In 2016, the Democrats didn’t even bother to field a candidate against Faircloth, but Shafer said the new electoral map imposed by the courts has made the district more competitive.
“I’ve certainly been getting that message out to voters that this is an opportunity to make a change,” Shafer said. “In the past, the chances weren’t as favorable as this.”
While Shafer’s campaign has benefited from large donations from a handful of prominent supporters and political action committees, she’s also collected donations as small as $5 and $10. With nearly 500 donations in total, the average amount received by the Shafer campaign is $304, compared to $402 by the Faircloth campaign.
The contrast is even greater in House District 74, where Democrat Terri LeGrand has amassed more than 850 donations, averaging $189. Donations to Debra Conrad, LeGrand’s Republican opponent, average $423. Both candidates are pulling significant support from affluent neighborhoods like Buena Vista that flank Reynolda Road and Country Club Road in northwest Winston-Salem. LeGrand’s top donors include employees of Wake Forest University and Jose Isasi, the owner of Que Pasa Media.

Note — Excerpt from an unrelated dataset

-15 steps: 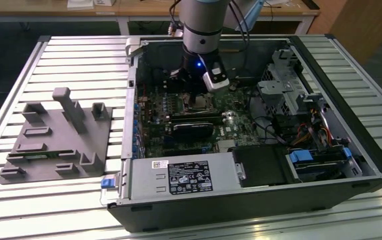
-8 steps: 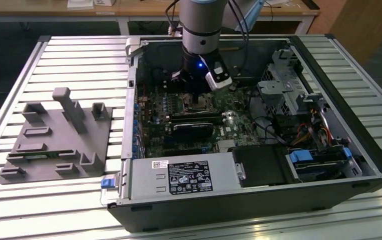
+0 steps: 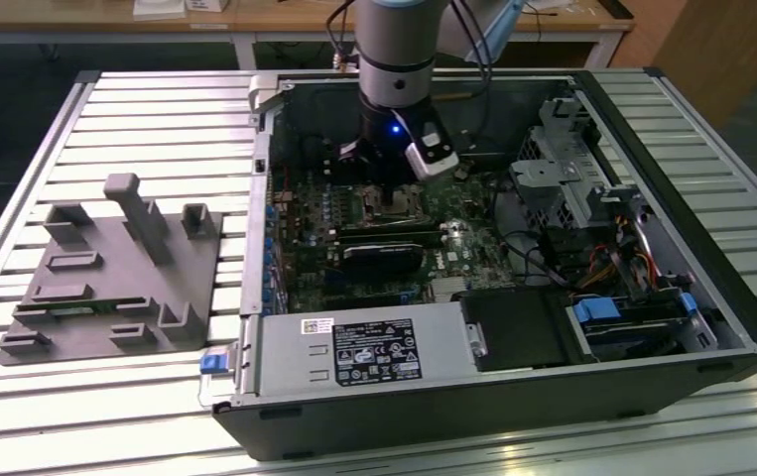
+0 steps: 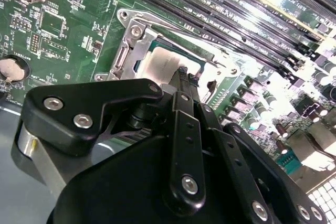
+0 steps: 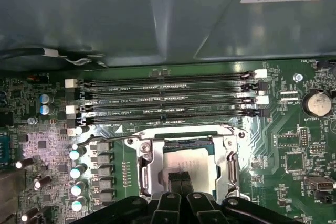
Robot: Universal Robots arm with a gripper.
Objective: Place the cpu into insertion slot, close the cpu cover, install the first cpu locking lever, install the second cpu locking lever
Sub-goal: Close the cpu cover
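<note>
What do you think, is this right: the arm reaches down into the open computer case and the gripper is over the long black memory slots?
Not quite. The arm reaches down into the open computer case, but the gripper is over the cpu, next to the long black memory slots, not over them. The first wrist view shows it.

Exterior view: grey fixture block (image 3: 100,288) on slatted table (image 3: 153,109), at the exterior view's left of open PC case (image 3: 484,409) w/ PSU (image 3: 351,352). First wrist view: memory slots (image 5: 168,98), coin batt. (image 5: 317,103), capacitor row (image 5: 79,171).
</note>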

Banking and finance represent the largest industry sector in Conrad’s donor base. Her largest donor to date is Steve Vanderwoude, a former telecom executive and investor based in Chapel Hill, followed by Edgar Broyhill, a furniture industry scion and investor who has been active in Republican politics for decades.
A political newcomer, LeGrand said her biggest challenge will be overcoming Conrad’s “excellent name recognition” as a three-term incumbent and former county commissioner.
“My task is to get my name out there,” she said. “That’s why I have to raise a significant amount of money.
“All Republicans are vulnerable because of the direction they’ve taken our state,” LeGrand added, “and people are motivated to change that.”